## Aim of the exercise
The listing below holds a line with "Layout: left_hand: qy" and a line with "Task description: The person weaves". Reproduce those two lines exactly, plus everything between them.

## Dataset extract
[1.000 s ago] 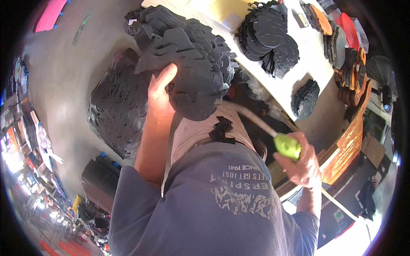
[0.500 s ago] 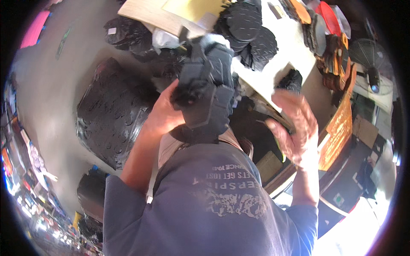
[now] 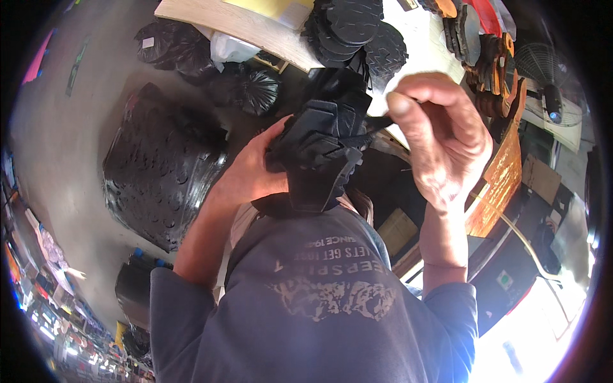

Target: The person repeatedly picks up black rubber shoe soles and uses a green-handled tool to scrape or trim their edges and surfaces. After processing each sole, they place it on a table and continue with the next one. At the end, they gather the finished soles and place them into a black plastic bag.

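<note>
My left hand (image 3: 258,167) is wrapped round the side of a chunky black rubber sole (image 3: 322,137) with deep tread blocks, held up in front of my chest. At the sole's right side, my right hand (image 3: 450,137) is closed in a pinch, thumb against the bent fingers. A thin dark strip (image 3: 378,124) runs from its fingertips to the sole's edge. Whether the strip is part of the sole I cannot tell. Just beyond, a pile of black treaded soles (image 3: 348,29) lies on the light table (image 3: 255,29).
Black plastic bags (image 3: 175,54) lie left of the table. A large, lumpy black bag (image 3: 163,166) is on the floor at my left. More soles, black and orange (image 3: 491,64), stand at the far right beside a fan (image 3: 549,83) and a wooden board (image 3: 501,179).
My right hand has moved up and inward, from open fingers near the table edge to a pinch beside the sole. The sole has turned and tilted in my left hand.
</note>
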Demonstrator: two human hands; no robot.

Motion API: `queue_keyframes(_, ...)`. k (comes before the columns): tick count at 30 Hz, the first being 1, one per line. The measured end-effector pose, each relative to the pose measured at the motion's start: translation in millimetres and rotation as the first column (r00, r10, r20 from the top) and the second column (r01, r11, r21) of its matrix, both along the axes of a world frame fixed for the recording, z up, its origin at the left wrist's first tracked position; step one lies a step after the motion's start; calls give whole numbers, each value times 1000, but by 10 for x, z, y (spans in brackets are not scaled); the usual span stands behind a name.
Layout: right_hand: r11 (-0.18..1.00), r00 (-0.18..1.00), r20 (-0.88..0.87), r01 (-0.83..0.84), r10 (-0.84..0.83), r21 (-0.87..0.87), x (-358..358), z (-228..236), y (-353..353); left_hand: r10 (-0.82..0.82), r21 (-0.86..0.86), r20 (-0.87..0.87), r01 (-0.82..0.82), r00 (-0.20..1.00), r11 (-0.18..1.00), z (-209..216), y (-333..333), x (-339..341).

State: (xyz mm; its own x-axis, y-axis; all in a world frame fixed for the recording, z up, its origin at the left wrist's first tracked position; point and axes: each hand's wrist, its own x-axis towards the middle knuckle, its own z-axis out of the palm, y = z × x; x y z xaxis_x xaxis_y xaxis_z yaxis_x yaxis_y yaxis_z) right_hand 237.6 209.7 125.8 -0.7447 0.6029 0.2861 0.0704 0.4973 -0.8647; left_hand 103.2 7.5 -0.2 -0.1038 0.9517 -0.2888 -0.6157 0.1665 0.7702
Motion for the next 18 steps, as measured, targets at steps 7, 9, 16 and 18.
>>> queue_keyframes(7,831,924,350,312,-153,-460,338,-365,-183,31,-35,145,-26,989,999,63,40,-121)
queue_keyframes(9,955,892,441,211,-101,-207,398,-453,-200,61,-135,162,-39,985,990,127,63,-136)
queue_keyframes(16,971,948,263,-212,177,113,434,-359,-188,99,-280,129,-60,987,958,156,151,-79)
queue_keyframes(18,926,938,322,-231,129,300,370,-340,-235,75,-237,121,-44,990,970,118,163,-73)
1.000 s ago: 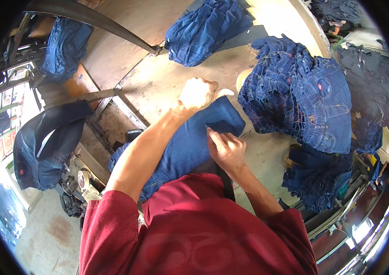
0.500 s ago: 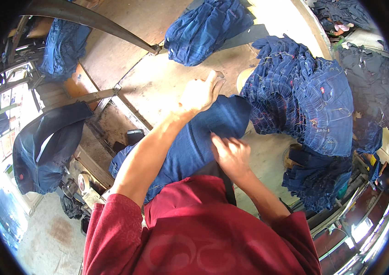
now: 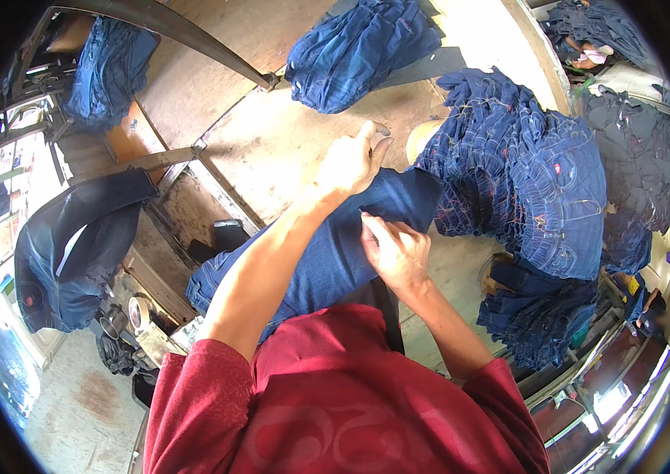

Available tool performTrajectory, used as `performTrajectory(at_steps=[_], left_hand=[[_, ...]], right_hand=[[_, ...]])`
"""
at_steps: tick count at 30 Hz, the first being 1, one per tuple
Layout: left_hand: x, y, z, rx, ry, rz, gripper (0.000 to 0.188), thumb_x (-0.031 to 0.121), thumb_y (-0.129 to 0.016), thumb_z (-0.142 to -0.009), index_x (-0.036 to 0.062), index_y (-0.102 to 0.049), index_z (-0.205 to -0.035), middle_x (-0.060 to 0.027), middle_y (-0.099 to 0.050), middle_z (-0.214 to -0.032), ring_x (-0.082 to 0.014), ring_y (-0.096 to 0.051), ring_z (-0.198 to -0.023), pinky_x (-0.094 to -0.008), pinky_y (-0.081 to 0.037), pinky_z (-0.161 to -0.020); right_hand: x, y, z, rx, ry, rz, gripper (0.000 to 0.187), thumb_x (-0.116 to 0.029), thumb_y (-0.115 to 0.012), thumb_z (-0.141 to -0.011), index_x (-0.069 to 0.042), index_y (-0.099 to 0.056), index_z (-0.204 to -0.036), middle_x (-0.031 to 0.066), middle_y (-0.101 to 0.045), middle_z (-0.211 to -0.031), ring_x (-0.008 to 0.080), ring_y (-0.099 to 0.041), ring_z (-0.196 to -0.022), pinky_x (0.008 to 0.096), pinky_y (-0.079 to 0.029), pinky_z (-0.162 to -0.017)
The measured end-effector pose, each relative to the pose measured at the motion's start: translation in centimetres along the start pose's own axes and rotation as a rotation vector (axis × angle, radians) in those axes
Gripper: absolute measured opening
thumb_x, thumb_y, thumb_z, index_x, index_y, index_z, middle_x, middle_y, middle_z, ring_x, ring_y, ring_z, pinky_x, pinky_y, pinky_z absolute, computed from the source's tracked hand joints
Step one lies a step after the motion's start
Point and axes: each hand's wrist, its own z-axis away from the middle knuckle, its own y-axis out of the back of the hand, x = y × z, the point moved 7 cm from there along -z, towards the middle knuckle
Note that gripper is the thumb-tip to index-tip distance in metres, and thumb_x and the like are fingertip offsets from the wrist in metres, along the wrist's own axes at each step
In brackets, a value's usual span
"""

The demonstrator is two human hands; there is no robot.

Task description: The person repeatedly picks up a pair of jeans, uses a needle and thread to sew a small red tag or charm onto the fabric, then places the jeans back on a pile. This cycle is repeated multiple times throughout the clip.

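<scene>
There it lay, the blue denim garment (image 3: 327, 261), across my front, just left of the big jeans pile (image 3: 560, 193)! Left of that pile, my right hand (image 3: 396, 250) pinched over the cloth, on what I couldn't tell. Farther left, my left hand (image 3: 352, 162) curled, its grip unclear. Close fingertip work, it seemed; the next move called for steady cloth.

This is looking like a garment workshop: thread-trailing jeans (image 3: 560, 186) are lying stacked at right, and a denim bundle (image 3: 358, 55) is resting at top centre.
</scene>
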Motion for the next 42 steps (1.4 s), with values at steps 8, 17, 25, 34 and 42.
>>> performTrajectory(at_steps=[8, 17, 25, 34, 42], left_hand=[[0.7, 0.5, 0.2, 0.046, -0.066, 0.07, 0.023, 0.027, -0.066, -0.108, 0.0114, -0.06, -0.124, -0.0255, -0.075, -0.084, -0.048, -0.073, -0.075, -0.0573, -0.058, -0.071], [0.4, 0.4, 0.1, 0.048, -0.036, 0.061, 0.023, 0.026, -0.066, -0.108, 0.0122, -0.059, -0.125, -0.0267, -0.074, -0.083, -0.0492, -0.073, -0.075, -0.0587, -0.058, -0.07], [0.2, 0.4, 0.1, 0.048, -0.031, 0.043, 0.022, 0.024, -0.065, -0.107, 0.0075, -0.056, -0.118, -0.0289, -0.072, -0.079, -0.0502, -0.071, -0.07, -0.0605, -0.056, -0.065], [0.7, 0.6, 0.3, 0.11, -0.105, 0.055, 0.021, 0.022, -0.064, -0.107, 0.0059, -0.057, -0.118, -0.0286, -0.072, -0.079, -0.0496, -0.071, -0.068, -0.059, -0.056, -0.064], [0.7, 0.8, 0.2, 0.091, -0.072, 0.027, 0.018, 0.023, -0.064, -0.107, 0.0083, -0.059, -0.118, -0.0275, -0.071, -0.076, -0.0487, -0.071, -0.067, -0.0595, -0.057, -0.064]], right_hand=[[0.1, 1.1, 1.7, -0.283, -0.074, 0.046, 0.017, -0.01, -0.079, -0.089, -0.015, -0.075, -0.105, 0.0058, -0.073, -0.074, 0.0245, -0.072, -0.061, 0.0397, -0.056, -0.052], [0.6, -0.7, 0.1, -0.102, -0.037, 0.009, 0.015, -0.011, -0.079, -0.091, -0.013, -0.074, -0.106, 0.0039, -0.07, -0.068, 0.0225, -0.07, -0.058, 0.0389, -0.058, -0.051], [0.5, 0.7, 1.0, -0.224, -0.053, 0.011, 0.015, -0.011, -0.078, -0.092, -0.012, -0.074, -0.107, 0.004, -0.071, -0.067, 0.0231, -0.071, -0.057, 0.0398, -0.059, -0.052], [0.8, -0.5, 0.5, -0.231, -0.038, 0.042, 0.015, -0.014, -0.077, -0.092, -0.011, -0.073, -0.106, 0.0052, -0.073, -0.07, 0.0256, -0.071, -0.057, 0.0426, -0.06, -0.054], [1.1, 0.5, 0.4, -0.1, -0.071, -0.071, 0.014, -0.009, -0.078, -0.09, -0.013, -0.074, -0.104, 0.0039, -0.071, -0.067, 0.0242, -0.071, -0.056, 0.0408, -0.059, -0.053]])
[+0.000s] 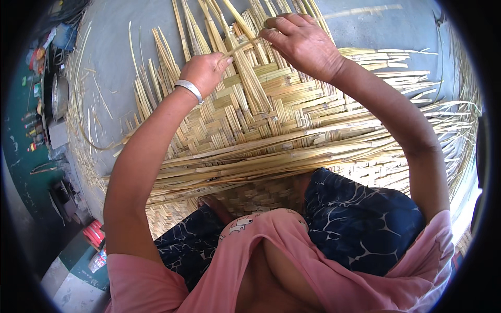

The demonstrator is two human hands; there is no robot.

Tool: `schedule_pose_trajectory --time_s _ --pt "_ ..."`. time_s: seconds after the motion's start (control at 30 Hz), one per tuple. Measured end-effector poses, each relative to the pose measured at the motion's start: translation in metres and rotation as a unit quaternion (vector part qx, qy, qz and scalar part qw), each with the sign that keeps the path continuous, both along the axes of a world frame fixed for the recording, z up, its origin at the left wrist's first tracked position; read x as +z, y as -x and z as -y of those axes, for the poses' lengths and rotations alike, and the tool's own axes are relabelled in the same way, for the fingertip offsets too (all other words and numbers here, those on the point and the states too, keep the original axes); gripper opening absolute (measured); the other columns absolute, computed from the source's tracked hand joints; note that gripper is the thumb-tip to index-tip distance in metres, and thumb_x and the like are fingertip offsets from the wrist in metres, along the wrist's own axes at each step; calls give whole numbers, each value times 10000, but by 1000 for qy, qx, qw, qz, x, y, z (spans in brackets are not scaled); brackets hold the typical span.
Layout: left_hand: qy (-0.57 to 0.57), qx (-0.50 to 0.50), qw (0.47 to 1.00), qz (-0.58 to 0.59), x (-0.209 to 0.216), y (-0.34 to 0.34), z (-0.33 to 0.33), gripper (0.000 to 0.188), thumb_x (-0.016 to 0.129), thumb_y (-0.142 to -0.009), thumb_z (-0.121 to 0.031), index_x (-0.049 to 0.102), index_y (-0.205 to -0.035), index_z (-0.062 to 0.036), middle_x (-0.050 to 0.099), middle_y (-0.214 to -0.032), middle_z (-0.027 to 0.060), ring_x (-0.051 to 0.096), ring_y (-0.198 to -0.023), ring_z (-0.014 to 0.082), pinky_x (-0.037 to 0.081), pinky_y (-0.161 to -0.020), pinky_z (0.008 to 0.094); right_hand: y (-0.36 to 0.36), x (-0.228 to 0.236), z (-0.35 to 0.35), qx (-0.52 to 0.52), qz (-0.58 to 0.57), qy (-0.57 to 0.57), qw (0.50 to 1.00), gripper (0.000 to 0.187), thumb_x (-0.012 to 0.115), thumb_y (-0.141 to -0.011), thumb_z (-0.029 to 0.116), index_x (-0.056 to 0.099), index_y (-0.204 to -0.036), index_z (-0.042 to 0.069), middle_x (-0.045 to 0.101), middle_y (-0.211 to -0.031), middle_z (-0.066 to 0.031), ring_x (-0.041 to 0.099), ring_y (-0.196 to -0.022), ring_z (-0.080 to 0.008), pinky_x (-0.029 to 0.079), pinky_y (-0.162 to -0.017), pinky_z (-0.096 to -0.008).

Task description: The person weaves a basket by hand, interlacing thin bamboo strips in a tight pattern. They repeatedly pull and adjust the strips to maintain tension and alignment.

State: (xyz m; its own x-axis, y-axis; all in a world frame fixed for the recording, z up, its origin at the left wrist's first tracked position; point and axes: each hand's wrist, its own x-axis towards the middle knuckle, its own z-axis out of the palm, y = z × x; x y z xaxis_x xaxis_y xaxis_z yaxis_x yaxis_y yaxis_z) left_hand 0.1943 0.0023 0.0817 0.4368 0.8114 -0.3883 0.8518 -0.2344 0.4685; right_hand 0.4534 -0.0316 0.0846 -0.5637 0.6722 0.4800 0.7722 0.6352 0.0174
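Observation:
A woven mat of flat, straw-coloured reed strips (229, 117) lies before me, with loose strip ends fanning out at its far edge. My left hand (203, 73), a silver bangle (190, 88) on its wrist, is closed in a pinch on a thin reed strip (240, 48) above the weave. That strip slants up and right to the fingers of my right hand (302, 43). The right fingers are curled and appear to grip its other end, partly hidden under the hand. Between the hands, a bundle of flat strips (250, 78) stands out along the weave.
A thick bundle of long reeds (245, 159) lies across the mat near my knees. More strip ends (402, 65) stick out at the right. Grey floor (109, 52) shows around the mat. Household items and a metal pan (60, 96) stand along the left.

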Motion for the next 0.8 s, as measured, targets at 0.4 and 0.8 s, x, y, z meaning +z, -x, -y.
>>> schedule_pose_trajectory --time_s 0.4,0.8 --pt "92 512 781 345 -39 -7 33 316 512 -994 -241 559 -1076 61 626 -701 103 605 -545 160 511 -506 287 67 -54 -51 47 -231 113 965 194 530 -843 60 579 -1020 -4 600 -1044 -237 607 -913 -381 510 -823 -443" --pt "234 362 841 328 -47 -17 41 254 692 -898 -261 613 -996 -40 620 -756 40 503 -507 68 438 -464 244 62 -92 -77 -70 -457 708 533 134 649 -872 92 638 -988 27 594 -647 -28 528 -500 -103 410 -429 -228"
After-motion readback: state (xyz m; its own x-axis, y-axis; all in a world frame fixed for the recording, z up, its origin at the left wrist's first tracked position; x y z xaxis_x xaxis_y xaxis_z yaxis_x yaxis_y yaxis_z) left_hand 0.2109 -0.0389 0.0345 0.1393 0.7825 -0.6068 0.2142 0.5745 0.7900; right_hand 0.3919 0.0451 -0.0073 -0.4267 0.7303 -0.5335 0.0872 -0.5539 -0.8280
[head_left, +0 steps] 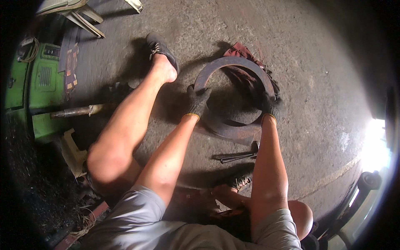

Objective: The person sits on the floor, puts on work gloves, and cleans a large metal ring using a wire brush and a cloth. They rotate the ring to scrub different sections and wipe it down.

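Observation:
A large, flat rusty metal ring [233, 61] is between my hands over the concrete floor. My left hand [198, 102], in a dark knit glove with a yellow cuff, grips the ring's left side. On its right side is my right hand [271, 106], gloved alike and closed around the edge, its fingers partly hidden. A curved rusty metal piece [237, 132] shows below; whether it is the same ring or a second one, I cannot tell. Dark red cloth [239, 51] lies crumpled behind and inside the ring. Nearer me rests what looks like a hammer [239, 158].
My outstretched leg [129, 121] and my shoe [160, 50] are left of the ring. A green machine [46, 79] with a protruding metal bar [79, 111] stands at the left. A plastic chair [85, 21] is at the far left. Bright light enters at the right.

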A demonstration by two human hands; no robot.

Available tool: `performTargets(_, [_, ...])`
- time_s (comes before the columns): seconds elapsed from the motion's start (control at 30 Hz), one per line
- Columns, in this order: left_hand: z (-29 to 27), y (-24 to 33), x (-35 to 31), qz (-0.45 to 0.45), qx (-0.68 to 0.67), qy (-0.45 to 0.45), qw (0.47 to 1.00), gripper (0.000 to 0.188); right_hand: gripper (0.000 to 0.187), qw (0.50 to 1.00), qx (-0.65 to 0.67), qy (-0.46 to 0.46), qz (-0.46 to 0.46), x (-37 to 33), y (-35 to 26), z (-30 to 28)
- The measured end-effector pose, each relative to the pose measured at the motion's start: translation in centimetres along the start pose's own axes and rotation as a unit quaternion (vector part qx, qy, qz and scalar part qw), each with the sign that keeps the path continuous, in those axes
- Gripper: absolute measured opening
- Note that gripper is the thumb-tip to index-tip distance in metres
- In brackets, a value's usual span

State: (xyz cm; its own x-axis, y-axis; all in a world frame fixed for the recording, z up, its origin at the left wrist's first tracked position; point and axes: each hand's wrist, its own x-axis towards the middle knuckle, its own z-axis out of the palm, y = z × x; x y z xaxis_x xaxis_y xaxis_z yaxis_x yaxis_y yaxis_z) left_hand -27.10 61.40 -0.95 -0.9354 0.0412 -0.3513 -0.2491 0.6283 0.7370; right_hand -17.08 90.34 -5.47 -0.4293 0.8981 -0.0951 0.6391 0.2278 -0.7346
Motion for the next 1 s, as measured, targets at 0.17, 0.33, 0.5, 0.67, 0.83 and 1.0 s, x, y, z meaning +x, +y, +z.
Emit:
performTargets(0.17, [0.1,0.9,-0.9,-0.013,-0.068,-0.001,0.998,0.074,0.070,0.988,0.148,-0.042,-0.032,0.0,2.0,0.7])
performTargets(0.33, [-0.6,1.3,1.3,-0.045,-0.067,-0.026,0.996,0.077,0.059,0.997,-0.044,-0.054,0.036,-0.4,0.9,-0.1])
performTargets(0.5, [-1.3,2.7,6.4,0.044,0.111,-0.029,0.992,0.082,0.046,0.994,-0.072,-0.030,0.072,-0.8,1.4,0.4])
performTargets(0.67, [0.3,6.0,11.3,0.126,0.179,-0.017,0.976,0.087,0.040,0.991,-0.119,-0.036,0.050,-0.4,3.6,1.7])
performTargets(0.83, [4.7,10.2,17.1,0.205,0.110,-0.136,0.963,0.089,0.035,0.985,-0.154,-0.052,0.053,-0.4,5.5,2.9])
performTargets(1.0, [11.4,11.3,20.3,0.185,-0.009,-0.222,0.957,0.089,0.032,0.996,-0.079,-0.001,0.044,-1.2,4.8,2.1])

## Finished exercise
Layout: left_hand: qy (-0.57 to 0.57), qx (-0.50 to 0.50), qw (0.47 to 1.00), qz (-0.58 to 0.59), x (-0.209 to 0.216), y (-0.34 to 0.34), z (-0.33 to 0.33), gripper (0.000 to 0.188), thumb_x (-0.016 to 0.129), thumb_y (-0.142 to -0.009), thumb_z (-0.121 to 0.031), index_x (-0.049 to 0.102), index_y (-0.205 to -0.035), index_z (-0.062 to 0.036), middle_x (-0.050 to 0.099), middle_y (-0.214 to -0.032), middle_z (-0.027 to 0.060), ring_x (-0.051 to 0.096), ring_y (-0.198 to -0.023), ring_z (-0.014 to 0.082), pinky_x (-0.037 to 0.081), pinky_y (-0.161 to -0.020), pinky_z (0.008 to 0.094); right_hand: y (-0.36 to 0.36), x (-0.228 to 0.236), z (-0.35 to 0.35), qx (-0.52 to 0.52), qz (-0.58 to 0.57), qy (-0.57 to 0.57), qw (0.50 to 1.00), gripper (0.000 to 0.187), thumb_x (-0.012 to 0.115), thumb_y (-0.141 to -0.011), thumb_z (-0.029 to 0.116), index_x (-0.056 to 0.099), index_y (-0.204 to -0.036), index_z (-0.042 to 0.069), middle_x (-0.045 to 0.101), middle_y (-0.211 to -0.031), middle_z (-0.066 to 0.031), ring_x (-0.041 to 0.099), ring_y (-0.196 to -0.022), ring_z (-0.080 to 0.008), pinky_x (-0.029 to 0.079), pinky_y (-0.162 to -0.017), pinky_z (-0.096 to -0.008).

Task description: The person weaves a basket by hand, interlacing thin bamboo strips in a tight pattern. They repeatedly pull and adjust the strips to maintain tension and alignment.

What is written here forms the complete answer.